The hearing will likely get heated, as Democrats are expected to press Bisignano on whether he agrees with the approach DOGE and the acting commissioner have taken so far, as well as his thoughts on threats to customer service and timely benefits, and Elon Musk and Trump’s claims about fraud in Social Security.

Warren told NBC News yesterday that she plans to press Bisignano on a wide range of topics.

“The Social Security administrator nominee needs to come clean with the American people. Is he in favor of the cuts that Elon Musk and his DOGE boys are trying to execute at the Social Security Administration? Or does he plan, once he has the power, to put a stop to it? Is he in favor of the privatization of Social Security that many Republicans are still advancing? Or does he plan to make a stand and put a stop to it? That’s what I want to hear from him,” Warren said.

Bisignano is the chief executive officer of payments technology at Fiserv, which some Democrats have raised concerns since the company could benefit from any privatization of Social Security.

Trump to sign more executive orders today

Trump is scheduled to sign more executive orders today at 2 p.m. ET, the White House said.

No details were provided on the focus of the orders.

Senate Intelligence Committee to hold hearing on worldwide threats

Reporting from Washington

The Senate Intelligence Committee will meet today at 10 a.m. ET for its “Worldwide Threats” hearing, an annual intelligence community oversight hearing with testimony from the heads of the intel agencies.  

The open hearing, expected to run almost three hours, will be followed by a classified, closed session. Director of National Intelligence Tulsi Gabbard is the only official who will give an opening statement, but all officials participating will take questions from senators.

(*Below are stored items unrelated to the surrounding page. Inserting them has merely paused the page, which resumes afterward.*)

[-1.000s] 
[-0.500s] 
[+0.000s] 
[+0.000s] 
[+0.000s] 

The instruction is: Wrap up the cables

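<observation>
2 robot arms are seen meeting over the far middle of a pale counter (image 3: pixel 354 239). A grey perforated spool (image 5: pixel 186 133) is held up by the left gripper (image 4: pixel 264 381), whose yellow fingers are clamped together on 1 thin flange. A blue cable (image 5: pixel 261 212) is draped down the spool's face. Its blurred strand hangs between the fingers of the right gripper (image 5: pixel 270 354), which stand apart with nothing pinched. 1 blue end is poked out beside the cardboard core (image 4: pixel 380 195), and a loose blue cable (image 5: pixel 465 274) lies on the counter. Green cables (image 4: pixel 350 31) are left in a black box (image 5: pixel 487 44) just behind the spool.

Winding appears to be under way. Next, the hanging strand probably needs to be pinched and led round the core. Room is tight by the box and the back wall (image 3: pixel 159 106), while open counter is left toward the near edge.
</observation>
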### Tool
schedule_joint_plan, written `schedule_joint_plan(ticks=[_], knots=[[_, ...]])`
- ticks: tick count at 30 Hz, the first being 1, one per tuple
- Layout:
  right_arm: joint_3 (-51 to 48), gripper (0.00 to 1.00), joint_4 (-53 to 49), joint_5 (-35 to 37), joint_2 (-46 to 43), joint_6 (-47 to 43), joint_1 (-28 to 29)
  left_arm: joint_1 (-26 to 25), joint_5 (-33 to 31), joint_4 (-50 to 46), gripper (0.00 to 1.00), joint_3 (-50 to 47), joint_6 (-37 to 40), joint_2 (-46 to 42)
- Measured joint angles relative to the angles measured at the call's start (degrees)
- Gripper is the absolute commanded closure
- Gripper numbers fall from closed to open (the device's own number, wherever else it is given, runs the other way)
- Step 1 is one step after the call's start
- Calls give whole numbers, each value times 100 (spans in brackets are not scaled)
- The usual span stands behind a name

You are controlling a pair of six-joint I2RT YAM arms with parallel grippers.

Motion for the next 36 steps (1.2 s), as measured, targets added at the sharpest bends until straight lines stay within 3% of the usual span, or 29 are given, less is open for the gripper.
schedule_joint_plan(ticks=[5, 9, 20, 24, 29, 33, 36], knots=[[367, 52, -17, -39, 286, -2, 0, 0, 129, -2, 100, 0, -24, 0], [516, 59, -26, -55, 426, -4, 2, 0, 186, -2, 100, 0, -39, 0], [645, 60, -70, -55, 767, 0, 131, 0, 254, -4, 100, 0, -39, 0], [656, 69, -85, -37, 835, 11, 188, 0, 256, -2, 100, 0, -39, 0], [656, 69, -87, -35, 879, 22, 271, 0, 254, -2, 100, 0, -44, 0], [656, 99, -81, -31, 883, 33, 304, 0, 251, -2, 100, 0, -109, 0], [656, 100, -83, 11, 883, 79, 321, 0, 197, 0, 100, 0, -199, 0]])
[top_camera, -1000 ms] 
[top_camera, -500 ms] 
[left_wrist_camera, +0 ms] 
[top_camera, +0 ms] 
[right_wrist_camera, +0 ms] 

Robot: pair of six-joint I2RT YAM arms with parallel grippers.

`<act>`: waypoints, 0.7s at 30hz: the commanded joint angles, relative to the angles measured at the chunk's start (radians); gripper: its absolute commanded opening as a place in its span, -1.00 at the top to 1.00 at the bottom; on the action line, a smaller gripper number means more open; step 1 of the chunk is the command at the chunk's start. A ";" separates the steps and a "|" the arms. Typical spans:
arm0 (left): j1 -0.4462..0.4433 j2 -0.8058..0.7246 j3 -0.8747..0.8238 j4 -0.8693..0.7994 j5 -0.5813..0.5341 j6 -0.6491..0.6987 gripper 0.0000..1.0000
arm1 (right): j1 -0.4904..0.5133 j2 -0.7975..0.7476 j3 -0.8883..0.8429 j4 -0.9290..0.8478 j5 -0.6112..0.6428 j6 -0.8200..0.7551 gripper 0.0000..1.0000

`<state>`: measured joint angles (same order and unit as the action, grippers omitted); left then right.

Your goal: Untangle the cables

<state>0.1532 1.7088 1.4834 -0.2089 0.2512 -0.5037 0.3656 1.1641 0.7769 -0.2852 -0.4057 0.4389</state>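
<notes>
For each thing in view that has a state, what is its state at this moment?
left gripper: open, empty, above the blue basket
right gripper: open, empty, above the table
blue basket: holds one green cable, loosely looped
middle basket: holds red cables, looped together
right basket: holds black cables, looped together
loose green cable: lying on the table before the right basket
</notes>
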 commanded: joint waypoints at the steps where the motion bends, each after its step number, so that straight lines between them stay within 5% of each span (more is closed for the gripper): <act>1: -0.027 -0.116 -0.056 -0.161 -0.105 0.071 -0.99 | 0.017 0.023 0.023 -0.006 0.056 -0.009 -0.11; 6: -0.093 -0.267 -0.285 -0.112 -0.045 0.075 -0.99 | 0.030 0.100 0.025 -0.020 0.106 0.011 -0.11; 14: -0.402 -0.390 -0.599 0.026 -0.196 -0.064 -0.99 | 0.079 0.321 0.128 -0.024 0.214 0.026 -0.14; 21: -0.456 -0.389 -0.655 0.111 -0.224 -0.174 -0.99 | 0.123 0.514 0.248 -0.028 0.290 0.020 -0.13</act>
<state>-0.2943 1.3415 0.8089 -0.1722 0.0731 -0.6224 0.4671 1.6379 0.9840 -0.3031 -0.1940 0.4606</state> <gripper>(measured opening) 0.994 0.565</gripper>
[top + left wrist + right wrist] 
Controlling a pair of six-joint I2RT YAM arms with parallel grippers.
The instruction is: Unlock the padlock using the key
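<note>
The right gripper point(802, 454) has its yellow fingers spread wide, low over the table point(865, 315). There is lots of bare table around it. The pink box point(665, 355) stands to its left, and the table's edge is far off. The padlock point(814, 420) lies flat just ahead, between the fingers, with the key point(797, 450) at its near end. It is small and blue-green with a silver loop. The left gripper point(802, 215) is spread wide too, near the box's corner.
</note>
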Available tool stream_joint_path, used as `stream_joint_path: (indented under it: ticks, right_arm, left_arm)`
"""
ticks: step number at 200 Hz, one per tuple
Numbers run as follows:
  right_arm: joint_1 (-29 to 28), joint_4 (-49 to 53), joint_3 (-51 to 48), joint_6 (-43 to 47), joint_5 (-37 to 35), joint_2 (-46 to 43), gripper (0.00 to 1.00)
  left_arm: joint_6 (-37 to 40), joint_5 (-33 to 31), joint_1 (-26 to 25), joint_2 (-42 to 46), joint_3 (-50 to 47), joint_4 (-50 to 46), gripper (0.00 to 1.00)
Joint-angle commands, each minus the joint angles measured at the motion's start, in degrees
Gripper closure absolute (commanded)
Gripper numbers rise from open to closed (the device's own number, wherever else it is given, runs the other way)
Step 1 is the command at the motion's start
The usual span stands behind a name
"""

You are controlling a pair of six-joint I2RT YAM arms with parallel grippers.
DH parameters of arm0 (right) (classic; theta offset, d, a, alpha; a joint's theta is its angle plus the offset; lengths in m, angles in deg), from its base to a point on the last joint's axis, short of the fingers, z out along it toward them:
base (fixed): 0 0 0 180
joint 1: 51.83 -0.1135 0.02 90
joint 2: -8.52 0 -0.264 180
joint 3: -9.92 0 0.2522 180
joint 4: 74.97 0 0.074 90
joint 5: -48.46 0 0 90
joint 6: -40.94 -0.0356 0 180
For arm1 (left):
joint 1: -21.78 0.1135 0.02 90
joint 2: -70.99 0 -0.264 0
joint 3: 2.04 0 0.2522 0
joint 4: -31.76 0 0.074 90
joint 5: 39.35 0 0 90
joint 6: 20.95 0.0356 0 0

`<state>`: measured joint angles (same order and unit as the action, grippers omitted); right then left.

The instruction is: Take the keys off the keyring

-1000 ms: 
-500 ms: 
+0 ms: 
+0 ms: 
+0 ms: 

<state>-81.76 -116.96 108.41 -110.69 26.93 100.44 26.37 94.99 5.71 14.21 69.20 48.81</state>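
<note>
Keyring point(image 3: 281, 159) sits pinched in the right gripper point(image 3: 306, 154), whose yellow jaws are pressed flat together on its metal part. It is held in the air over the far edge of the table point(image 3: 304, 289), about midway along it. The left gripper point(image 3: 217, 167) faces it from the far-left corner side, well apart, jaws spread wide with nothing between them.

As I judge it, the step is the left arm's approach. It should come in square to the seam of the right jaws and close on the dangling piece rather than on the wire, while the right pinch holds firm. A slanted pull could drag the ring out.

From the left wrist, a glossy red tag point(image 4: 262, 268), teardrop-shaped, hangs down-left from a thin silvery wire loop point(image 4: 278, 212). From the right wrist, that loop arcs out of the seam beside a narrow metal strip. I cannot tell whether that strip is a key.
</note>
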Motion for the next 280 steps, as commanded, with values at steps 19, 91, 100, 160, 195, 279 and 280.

The hearing comes less than 24 hours after The Atlantic reported that Jeffrey Goldberg was added to a Signal group chat with Trump administration officials about U.S. military strikes against the Houthis in Yemen. The group chat reportedly included two of the officials scheduled to testify today: Gabbard and CIA Director John Ratcliffe. Senators said they expect questions regarding The Atlantic’s reporting

“I would expect it would, and I would expect our Democrat colleagues would raise it. And I suspect some of my Republican colleagues may raise it just as an issue to be very concerned about,” Sen. Mike Rounds, R-S.D., said yesterday.